● EXERCISE: Each line of the listing that contains "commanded" should be found and copied.

● AVAILABLE DATA:
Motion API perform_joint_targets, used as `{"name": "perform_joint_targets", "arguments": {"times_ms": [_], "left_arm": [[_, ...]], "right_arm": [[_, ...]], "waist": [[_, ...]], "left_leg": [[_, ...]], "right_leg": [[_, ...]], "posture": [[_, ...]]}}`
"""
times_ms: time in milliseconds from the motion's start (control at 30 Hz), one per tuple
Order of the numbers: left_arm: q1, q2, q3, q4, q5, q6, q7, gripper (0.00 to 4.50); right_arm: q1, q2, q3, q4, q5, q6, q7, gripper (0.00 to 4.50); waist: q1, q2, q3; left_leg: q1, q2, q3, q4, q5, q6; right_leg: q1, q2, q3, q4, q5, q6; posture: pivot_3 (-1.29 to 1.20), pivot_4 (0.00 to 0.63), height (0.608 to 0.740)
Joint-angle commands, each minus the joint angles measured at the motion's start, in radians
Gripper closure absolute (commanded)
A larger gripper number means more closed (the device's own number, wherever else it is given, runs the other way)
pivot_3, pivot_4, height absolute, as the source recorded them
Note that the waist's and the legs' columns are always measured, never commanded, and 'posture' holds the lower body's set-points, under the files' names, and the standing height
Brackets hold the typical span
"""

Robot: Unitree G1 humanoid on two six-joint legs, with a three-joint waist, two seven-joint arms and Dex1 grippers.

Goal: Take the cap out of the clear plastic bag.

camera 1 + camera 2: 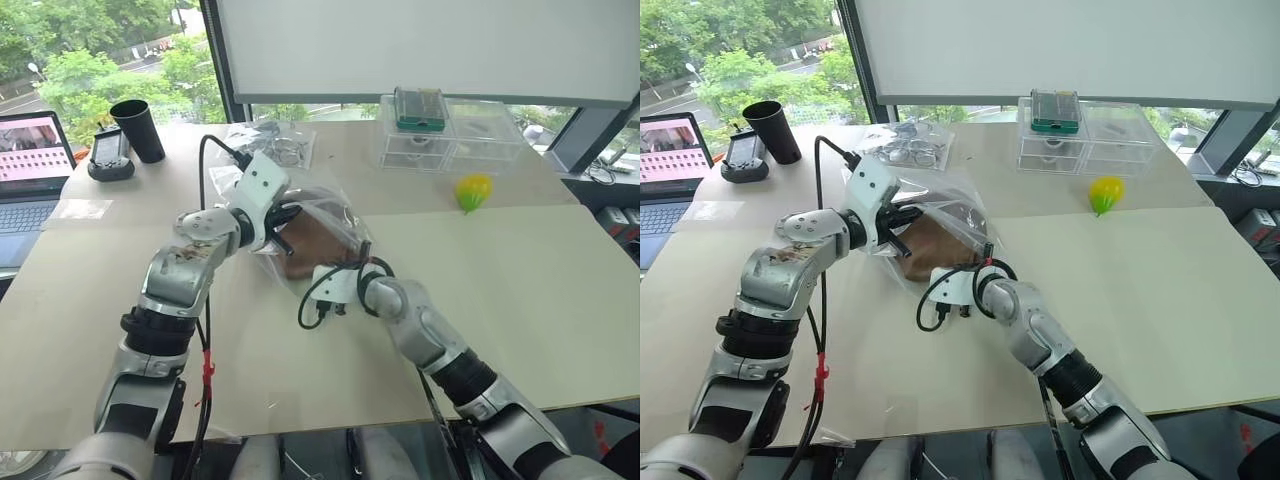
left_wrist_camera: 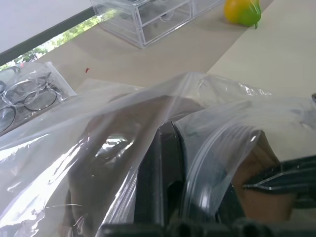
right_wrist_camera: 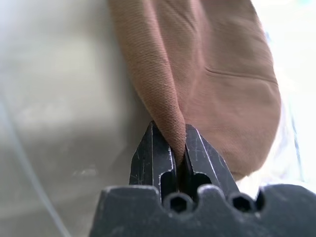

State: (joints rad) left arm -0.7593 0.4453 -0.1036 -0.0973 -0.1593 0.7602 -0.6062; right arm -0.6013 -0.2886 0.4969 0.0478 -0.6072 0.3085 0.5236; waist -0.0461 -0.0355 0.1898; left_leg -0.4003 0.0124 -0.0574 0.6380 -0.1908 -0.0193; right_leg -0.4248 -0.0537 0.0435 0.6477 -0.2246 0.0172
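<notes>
The clear plastic bag (image 1: 322, 212) lies crumpled in the middle of the table, with the brown cap (image 1: 306, 252) inside it. My left gripper (image 1: 284, 232) is shut on the bag's rim (image 2: 207, 163) and lifts it, so the mouth gapes. From the near side, my right gripper (image 3: 170, 131) reaches into the mouth and is shut on a fold of the cap's brown fabric (image 3: 222, 74). In the head views the right gripper (image 1: 333, 272) sits at the cap's near edge, partly hidden by plastic.
A black cup (image 1: 138, 130), a small device (image 1: 108, 155) and a laptop (image 1: 30, 165) stand at the far left. A smaller clear bag with glasses (image 1: 275, 145) lies behind. A clear drawer box (image 1: 450, 138) and a yellow-green fruit (image 1: 474, 190) are at the far right.
</notes>
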Motion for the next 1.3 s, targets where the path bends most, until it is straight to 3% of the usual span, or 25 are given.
{"name": "perform_joint_targets", "arguments": {"times_ms": [33,367,733,900,1100,1300], "left_arm": [[-0.004,0.014,0.006,-0.039,0.0,-0.01,0.002,4.5],[0.0,0.012,0.001,-0.041,-0.007,-0.005,-0.005,4.5],[0.002,0.029,0.001,-0.031,-0.009,-0.013,-0.025,4.5],[0.001,0.032,-0.001,-0.021,-0.006,-0.021,-0.032,4.5],[0.002,0.032,-0.001,-0.017,-0.005,-0.024,-0.035,4.5],[0.002,0.031,-0.001,-0.018,-0.004,-0.026,-0.034,4.5]], "right_arm": [[-0.025,0.03,-0.086,-0.109,0.067,0.027,0.006,4.48],[-0.044,0.023,-0.188,-0.29,0.246,0.069,0.116,4.48],[0.095,-0.159,-0.262,-0.4,0.369,0.066,0.221,4.48],[0.104,-0.191,-0.341,-0.507,0.524,0.21,0.306,4.48],[0.058,-0.151,-0.42,-0.667,0.772,0.469,0.344,4.48],[0.085,-0.221,-0.477,-0.703,0.896,0.537,0.359,4.48]], "waist": [[0.0,0.0,0.0],[0.0,0.0,0.0],[0.004,0.0,0.0],[0.0,0.0,0.0],[0.001,0.0,0.0],[0.007,0.0,0.0]], "left_leg": [[0.0,0.0,0.0,0.0,0.0,0.0],[0.0,0.0,0.0,0.0,0.0,0.0],[0.0,-0.001,0.0,0.0,0.0,0.0],[0.0,0.0,0.0,0.0,0.0,0.0],[0.0,0.0,0.0,0.0,0.0,0.0],[0.0,0.0,0.0,0.0,0.0,0.0]], "right_leg": [[0.0,0.0,0.0,0.0,0.0,0.0],[0.0,0.0,0.0,0.0,0.0,0.0],[0.001,-0.001,0.0,0.0,0.0,0.001],[0.0,0.0,0.0,0.0,0.0,0.001],[0.001,0.0,0.0,0.0,0.0,0.001],[0.001,0.0,0.0,-0.001,0.0,0.001]], "posture": [[0.0,0.15,0.74],[0.0,0.15,0.74],[0.0,0.15,0.74],[0.0,0.15,0.74],[0.0,0.15,0.74],[0.0,0.15,0.74]]}}
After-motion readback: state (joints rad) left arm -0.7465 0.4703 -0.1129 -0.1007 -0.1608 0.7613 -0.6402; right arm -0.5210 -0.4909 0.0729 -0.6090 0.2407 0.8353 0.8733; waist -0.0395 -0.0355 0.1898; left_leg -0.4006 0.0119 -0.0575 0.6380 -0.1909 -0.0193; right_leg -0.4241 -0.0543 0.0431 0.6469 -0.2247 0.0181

● WRITTEN SOLUTION:
Gripper closure absolute (commanded)
Note that the waist's and the legs' columns are always measured, never commanded, and 'posture' holds the lower body's set-points, under the files' names, and the standing height

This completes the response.